Lia, la madre e le sorelle trovano la salvezza in un convento-collegio alle porte di Roma, mentre il padre è costretto a rimanere nascosto in una locanda, in zona Piazza Fiume.
Anche se con visite sporadiche, i componenti riescono comunque a vedersi, così la vita di Lia cambia, sì, ma lo studio e la vicinanza con altre ragazzine – sia le collegiali che altre ebree – rendono il tutto più sopportabile.
Tra le mura e i giardini del convento, però, cresce la paura, soprattutto quando nella casa accanto si insediano dei soldati tedeschi.
Ciò che ci ha fatto ragionare è come la generazione di bambini e ragazzini che ha vissuto gli anni Trenta e Quaranta, in un modo o nell’altro, abbia dato poi origine alla rivoluzione sociale e culturale degli anni Sessanta e Settanta.
Crediamo che quando perdi tutto, quando non sai cosa ti riserva il futuro, quando ti chiedi se domani potrai mangiare, potrai scaldarti, potrai ancora stare con chi ami, si innesca dentro un meccanismo di sopravvivenza che è disposto a tutto pur di andare avanti. Si festeggia con gioia un uovo di pavone raccolto per strada e persino continuare con gli studi non è poi così male.
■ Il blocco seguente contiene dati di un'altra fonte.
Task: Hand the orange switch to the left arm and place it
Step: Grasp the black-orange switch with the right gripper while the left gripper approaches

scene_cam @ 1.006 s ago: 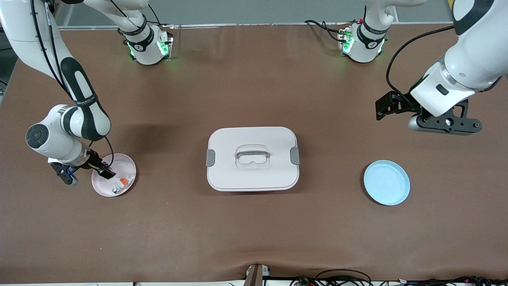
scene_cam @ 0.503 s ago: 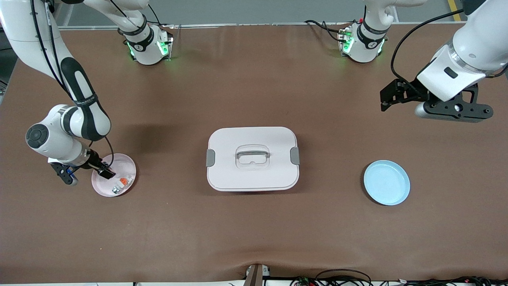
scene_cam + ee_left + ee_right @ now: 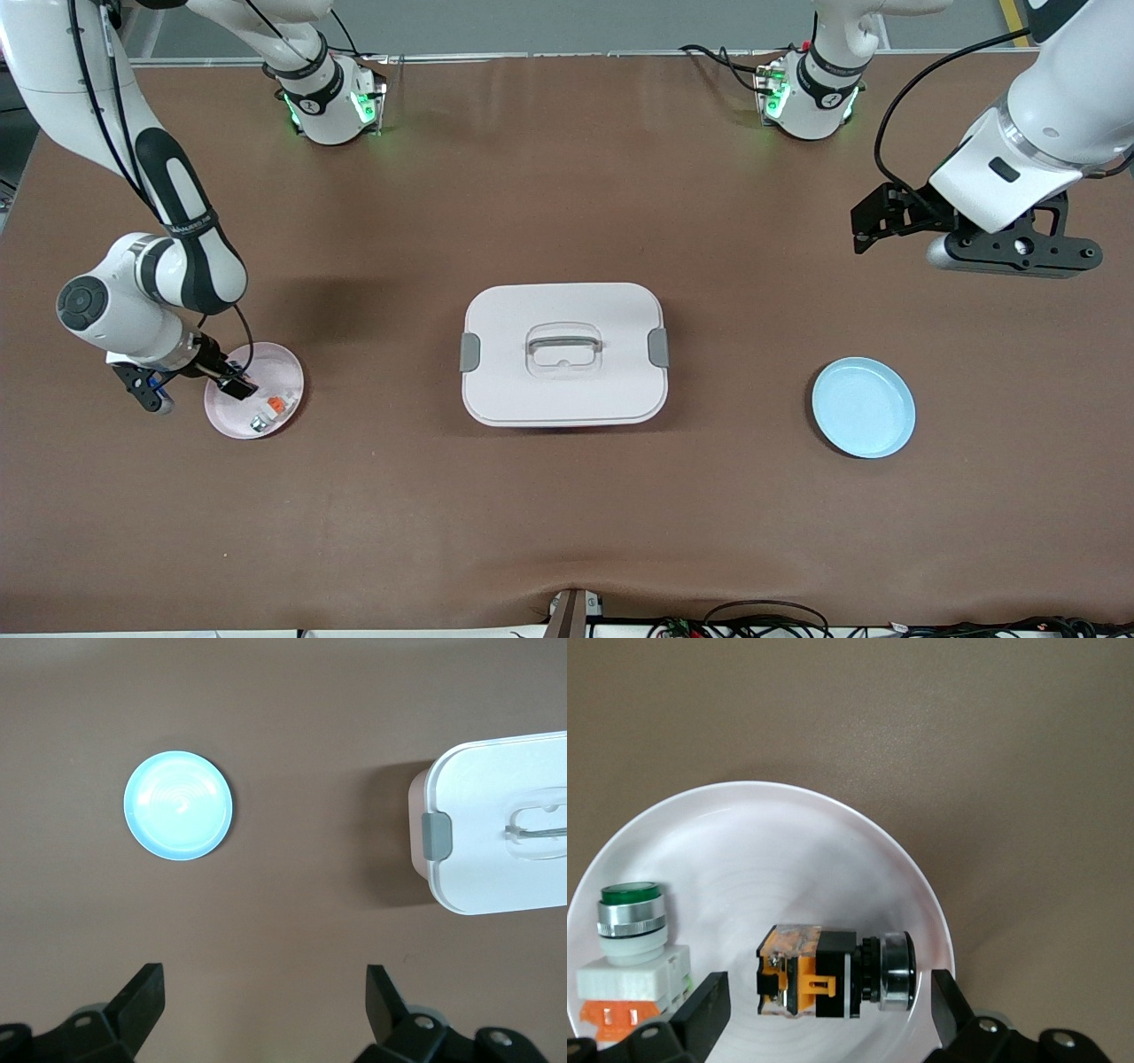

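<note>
The orange switch (image 3: 833, 974) lies on its side on a pink plate (image 3: 788, 842), black body, orange middle, silvery end. My right gripper (image 3: 828, 1005) is open and low over it, one finger off each end of the switch, neither touching. In the front view this gripper (image 3: 232, 383) covers the switch on the pink plate (image 3: 285, 372). My left gripper (image 3: 864, 226) is open and empty, up in the air over bare table toward the left arm's end; it also shows in the left wrist view (image 3: 264, 1001). The white box (image 3: 505, 381) sits mid-table, lid on.
A white-and-grey part with a green cap and orange base (image 3: 629, 948) lies beside the switch on the pink plate, seen too in the front view (image 3: 276, 405). An empty blue plate (image 3: 864, 408) sits toward the left arm's end, beside the box (image 3: 496, 815).
My left gripper has shifted a little toward the left arm's end and the robots' side of the table. The right arm and the switch have not moved.
</note>
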You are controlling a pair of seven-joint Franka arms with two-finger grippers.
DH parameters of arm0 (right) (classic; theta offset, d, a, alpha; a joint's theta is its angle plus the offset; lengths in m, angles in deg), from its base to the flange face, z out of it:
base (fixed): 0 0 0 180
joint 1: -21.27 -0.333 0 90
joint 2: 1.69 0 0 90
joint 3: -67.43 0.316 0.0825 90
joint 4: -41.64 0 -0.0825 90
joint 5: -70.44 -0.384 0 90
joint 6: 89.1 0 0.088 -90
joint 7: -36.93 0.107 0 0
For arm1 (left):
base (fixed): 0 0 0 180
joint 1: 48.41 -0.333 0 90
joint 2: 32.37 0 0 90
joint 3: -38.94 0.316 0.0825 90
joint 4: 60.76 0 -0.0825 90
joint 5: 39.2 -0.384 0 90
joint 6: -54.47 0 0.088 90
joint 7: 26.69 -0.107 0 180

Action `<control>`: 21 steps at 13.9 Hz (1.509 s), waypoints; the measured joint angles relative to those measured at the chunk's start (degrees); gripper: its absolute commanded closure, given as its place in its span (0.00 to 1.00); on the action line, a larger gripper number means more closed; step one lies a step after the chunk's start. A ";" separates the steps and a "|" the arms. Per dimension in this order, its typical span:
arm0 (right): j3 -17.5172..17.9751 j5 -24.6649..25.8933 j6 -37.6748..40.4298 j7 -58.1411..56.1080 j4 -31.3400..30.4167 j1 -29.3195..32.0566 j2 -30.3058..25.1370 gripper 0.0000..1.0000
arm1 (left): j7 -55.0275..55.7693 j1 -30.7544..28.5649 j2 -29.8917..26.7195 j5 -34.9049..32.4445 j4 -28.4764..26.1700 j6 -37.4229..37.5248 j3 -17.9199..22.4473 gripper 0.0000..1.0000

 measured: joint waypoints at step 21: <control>0.15 0.00 1.39 -0.81 0.35 -0.13 1.02 1.00 | 0.03 -0.17 -0.47 -0.13 0.27 0.10 -1.79 0.00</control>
Quando torna la libertà, quando si ridiventa cittadini come gli altri, quando tutto è di nuovo alla portata di mano, allora è come se il cielo si rischiarasse e si sapesse esattamente cosa si vuole fare. Non si ha più paura di farcela, perché si è toccato con mano l’incertezza per quasi dieci anni, nulla spaventa più.
A volte ci sembra un passato lontano, ma tra noi e loro c’è solo una generazione di differenza. Così, ogni volta che ci sentiamo smarriti, confusi e abbiamo paura perché non sappiamo se riusciremo a farcela per altre ventiquattro ore, ricordiamoli, sapendo che la loro forza è ora la nostra.